- What you need to do
Write out, without any change, the lines in the material below that run from the line with "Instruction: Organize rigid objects" through the line with "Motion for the", both included.

- Given entries
○ ○ ○

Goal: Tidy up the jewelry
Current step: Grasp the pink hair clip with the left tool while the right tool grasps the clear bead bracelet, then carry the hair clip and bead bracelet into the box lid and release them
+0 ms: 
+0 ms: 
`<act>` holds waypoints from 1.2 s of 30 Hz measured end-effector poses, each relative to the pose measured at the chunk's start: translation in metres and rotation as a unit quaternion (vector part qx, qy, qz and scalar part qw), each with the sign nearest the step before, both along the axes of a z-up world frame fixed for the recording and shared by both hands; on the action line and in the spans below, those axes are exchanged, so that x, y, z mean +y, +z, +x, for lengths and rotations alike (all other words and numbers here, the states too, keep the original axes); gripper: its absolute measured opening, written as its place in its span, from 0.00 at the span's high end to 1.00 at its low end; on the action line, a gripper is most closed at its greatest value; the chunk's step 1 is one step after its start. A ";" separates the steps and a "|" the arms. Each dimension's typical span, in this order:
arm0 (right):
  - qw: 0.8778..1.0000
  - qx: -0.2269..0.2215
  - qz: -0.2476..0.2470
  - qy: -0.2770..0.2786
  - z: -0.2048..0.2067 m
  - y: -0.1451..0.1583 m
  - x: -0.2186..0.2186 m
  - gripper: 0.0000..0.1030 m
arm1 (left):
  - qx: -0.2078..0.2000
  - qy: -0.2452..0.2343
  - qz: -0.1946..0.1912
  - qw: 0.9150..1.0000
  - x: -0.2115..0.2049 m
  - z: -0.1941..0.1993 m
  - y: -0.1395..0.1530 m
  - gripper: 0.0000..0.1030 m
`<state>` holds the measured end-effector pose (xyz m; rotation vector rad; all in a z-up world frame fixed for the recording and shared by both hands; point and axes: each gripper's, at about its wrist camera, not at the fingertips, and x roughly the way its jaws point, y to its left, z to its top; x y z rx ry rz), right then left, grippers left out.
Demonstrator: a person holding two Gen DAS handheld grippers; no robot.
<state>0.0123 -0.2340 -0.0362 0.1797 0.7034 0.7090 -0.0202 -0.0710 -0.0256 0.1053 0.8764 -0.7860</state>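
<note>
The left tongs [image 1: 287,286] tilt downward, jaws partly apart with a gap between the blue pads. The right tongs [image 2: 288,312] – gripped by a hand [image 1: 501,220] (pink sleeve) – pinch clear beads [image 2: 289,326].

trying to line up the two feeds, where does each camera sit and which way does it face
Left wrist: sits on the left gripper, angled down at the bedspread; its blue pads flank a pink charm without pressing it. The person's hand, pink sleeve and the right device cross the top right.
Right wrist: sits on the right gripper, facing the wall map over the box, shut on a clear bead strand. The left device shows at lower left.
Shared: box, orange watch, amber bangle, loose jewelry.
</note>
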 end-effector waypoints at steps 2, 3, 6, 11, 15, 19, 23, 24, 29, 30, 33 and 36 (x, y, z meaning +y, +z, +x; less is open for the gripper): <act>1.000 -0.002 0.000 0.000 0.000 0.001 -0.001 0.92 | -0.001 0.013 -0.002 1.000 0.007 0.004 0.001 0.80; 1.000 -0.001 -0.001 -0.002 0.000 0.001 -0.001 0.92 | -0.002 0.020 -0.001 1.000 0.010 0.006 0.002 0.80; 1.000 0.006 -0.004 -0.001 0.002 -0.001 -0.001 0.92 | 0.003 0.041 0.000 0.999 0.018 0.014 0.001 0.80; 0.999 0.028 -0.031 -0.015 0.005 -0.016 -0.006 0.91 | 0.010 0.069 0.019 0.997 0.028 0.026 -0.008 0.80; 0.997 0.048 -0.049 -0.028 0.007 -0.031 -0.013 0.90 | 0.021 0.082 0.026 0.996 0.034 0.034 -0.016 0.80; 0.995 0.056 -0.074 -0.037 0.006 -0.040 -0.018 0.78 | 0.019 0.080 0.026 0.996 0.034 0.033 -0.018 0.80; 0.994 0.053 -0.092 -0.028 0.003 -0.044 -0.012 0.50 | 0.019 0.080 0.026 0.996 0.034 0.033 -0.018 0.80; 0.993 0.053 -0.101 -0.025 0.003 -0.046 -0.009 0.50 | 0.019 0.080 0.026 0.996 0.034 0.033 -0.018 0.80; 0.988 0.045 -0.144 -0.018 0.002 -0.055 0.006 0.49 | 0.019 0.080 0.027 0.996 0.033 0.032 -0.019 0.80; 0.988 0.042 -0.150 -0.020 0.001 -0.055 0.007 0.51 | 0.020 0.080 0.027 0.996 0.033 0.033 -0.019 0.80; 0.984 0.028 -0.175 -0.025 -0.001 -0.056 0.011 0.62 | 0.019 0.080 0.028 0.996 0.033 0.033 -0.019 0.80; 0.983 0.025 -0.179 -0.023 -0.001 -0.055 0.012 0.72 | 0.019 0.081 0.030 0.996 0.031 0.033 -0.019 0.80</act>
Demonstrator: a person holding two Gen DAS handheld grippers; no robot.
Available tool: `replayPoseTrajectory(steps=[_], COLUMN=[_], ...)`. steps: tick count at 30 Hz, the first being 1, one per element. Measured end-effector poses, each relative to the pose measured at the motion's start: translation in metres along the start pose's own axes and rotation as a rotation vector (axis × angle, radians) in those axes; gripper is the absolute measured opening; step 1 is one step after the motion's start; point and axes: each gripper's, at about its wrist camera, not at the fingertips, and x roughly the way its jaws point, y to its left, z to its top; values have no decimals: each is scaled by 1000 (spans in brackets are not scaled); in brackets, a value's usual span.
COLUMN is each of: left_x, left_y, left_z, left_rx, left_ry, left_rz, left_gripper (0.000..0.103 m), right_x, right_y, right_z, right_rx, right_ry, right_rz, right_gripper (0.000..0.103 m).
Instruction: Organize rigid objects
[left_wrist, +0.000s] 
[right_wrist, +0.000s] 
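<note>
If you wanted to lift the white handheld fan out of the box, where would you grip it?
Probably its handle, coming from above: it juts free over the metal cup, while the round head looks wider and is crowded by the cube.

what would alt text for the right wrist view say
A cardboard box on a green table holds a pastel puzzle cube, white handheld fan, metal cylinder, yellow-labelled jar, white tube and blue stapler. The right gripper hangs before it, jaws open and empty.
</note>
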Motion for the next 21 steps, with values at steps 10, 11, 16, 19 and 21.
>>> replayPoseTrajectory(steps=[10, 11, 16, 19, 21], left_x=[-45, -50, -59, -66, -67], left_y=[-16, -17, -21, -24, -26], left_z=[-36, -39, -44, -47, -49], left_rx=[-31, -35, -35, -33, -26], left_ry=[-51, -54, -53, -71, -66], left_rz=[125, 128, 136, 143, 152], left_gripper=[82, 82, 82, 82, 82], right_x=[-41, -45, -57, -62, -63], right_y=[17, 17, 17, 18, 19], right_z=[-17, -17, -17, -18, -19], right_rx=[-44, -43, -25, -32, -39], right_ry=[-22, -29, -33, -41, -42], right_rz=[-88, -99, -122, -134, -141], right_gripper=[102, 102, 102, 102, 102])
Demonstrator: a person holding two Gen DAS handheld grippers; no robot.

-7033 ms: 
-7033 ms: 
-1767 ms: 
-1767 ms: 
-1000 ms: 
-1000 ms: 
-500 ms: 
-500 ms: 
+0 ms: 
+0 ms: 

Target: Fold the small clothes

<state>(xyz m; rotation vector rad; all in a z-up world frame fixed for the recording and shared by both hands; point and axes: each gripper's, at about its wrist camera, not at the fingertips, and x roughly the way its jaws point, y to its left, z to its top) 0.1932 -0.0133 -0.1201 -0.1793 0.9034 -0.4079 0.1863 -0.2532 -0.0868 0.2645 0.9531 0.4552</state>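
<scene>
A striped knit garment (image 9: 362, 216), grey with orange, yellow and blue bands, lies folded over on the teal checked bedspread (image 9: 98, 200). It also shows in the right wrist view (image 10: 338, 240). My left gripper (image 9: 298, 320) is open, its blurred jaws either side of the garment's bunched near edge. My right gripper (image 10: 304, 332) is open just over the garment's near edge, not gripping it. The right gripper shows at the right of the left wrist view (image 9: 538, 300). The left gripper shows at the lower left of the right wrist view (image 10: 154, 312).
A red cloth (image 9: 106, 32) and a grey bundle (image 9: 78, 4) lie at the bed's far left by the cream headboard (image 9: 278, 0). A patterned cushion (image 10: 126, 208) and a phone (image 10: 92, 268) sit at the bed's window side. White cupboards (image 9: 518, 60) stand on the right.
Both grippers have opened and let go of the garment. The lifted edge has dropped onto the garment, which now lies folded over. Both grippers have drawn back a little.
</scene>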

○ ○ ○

- Output below
Instruction: Organize rigid objects
[left_wrist, +0.000s] 
[right_wrist, +0.000s] 
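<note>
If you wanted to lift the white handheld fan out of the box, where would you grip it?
Probably its handle, coming from above: it juts free over the metal cup, while the round head looks wider and is crowded by the cube.

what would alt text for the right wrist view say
A cardboard box on a green table holds a pastel puzzle cube, white handheld fan, metal cylinder, yellow-labelled jar, white tube and blue stapler. The right gripper hangs before it, jaws open and empty.
</note>
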Motion for the next 21 steps, with values at steps 10, 11, 16, 19 and 21.

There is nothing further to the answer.